What associations can I join?
- Our learners can join the Complementary Medical Association (CMA). To get to the CMA website, click on this link - www.the-cma.org.uk.
- When you have completed your course, you will be able to register with any of these professional organisations.
- Federation of Holistic Therapists
- Naturopathic Nutrition Association
- nternational Institute for Complementary Therapists (IICT)
- Complimentary Therapists Association
- Our learners can’t join The National Therapy Council; you can only join them if you have studied one of the courses that they have accredited.
- Our learners can’t join BANT, British Association for applied Nutrition and Nutritional Therapy. You can only register with them if you have studied a course accredited by the Nutritional Therapy Council.
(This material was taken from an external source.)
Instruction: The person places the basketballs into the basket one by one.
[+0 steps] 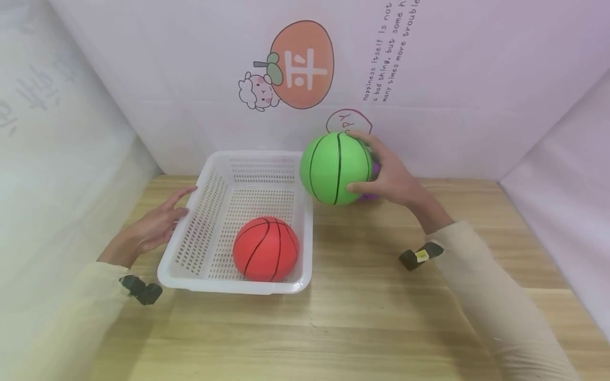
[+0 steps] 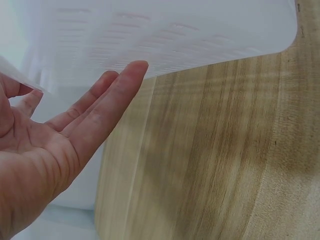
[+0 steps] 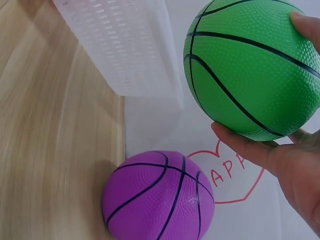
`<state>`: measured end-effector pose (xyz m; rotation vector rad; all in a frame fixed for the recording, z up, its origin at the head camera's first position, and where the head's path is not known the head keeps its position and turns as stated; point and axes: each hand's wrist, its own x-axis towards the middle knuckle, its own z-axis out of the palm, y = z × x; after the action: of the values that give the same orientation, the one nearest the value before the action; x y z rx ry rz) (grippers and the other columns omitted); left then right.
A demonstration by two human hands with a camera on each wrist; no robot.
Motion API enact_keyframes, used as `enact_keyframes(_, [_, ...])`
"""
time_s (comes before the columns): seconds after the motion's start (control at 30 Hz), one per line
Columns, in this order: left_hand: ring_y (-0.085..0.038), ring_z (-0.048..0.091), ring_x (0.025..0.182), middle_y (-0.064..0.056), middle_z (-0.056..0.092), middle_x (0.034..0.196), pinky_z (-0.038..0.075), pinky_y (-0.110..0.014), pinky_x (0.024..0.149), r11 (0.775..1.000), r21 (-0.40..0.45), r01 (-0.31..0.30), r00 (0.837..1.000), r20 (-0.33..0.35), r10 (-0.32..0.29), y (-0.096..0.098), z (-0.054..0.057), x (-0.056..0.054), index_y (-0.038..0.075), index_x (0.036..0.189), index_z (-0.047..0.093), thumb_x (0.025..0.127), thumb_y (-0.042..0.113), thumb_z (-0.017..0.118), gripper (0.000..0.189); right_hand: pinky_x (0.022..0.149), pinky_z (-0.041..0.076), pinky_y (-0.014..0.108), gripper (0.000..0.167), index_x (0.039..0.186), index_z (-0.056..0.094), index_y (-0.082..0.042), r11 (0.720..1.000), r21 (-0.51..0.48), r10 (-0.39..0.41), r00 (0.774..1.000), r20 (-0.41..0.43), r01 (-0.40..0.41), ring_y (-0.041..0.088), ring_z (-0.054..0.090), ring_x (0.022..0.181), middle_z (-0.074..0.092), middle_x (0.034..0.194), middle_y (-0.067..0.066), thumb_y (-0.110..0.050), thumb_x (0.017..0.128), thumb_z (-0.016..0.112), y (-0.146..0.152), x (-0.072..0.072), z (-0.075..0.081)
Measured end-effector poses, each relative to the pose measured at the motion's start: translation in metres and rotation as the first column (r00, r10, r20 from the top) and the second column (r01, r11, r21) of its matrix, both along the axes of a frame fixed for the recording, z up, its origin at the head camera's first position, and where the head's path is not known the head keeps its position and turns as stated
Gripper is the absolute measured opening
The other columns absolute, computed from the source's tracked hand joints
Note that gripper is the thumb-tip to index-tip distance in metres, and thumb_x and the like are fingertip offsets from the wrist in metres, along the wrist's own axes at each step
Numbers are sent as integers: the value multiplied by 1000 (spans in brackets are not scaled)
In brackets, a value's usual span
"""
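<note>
My right hand (image 1: 393,177) grips a green toy basketball (image 1: 333,169), thumb and fingers spread around it. The ball is held up beside the back right corner of a white plastic basket (image 1: 307,233). Behind it, a purple ball (image 3: 160,200) is mostly hidden in the head view; the right wrist view shows it on the wood against the wall. My left hand (image 1: 157,222) holds the basket's left rim, with two long fingers (image 2: 107,102) lying under it along the outer wall. A red ball (image 1: 266,250) sits inside the basket, at its front right.
The wooden tabletop (image 1: 362,317) runs under the basket and both arms. A white printed sheet (image 1: 190,63) stands close behind as a back wall, and white side walls (image 1: 567,143) rise at left and right.
</note>
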<state>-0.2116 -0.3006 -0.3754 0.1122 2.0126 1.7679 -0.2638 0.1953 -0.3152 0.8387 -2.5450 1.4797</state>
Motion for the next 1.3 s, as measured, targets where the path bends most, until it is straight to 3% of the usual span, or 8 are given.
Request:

But BANT has no official status.
Is the course accredited on the NTC Register?
- The Register is purely voluntary.
- You can practise with or without registration on the Register.
- We haven't applied to have our course accredited because we already have accreditation with ABC Awards, and because the register is mainly aimed at university courses, but it's something we'll continue to review.
How can I be sure that you're legitimate, and that you won't disappear with my money?
- Here are some answers we hope will reassure you.
- We've been in operation since 1995; so we're very established.
- We publish our physical address at the bottom of each page - and you are welcome to visit us.
- We're inspected annually by our accreditation body (you can phone them to verify that).
- You can read the Reviews of our students on the web site.
- You can ask us for the contact details of former students who will talk to you about their experiences.
- We publish an Ethical statement here.
- We're registered at Companies House: registration number 352 4886
- Our VAT number is 729 1528 23
- Our Licence number granted by the Office of Fair Trading under the Consumer Credit Act 1974 is 606843.
- Our bank is NatWest, 7 High Street, Wells, Somerset (we have money in the bank and no loans or overdraft).
- We're registered with the UK government's Register of Learning Providers (www.ukrlp.co.uk); Number 10009490.
- And finally, we love what we do; and we wouldn't do anything to jeopardise it.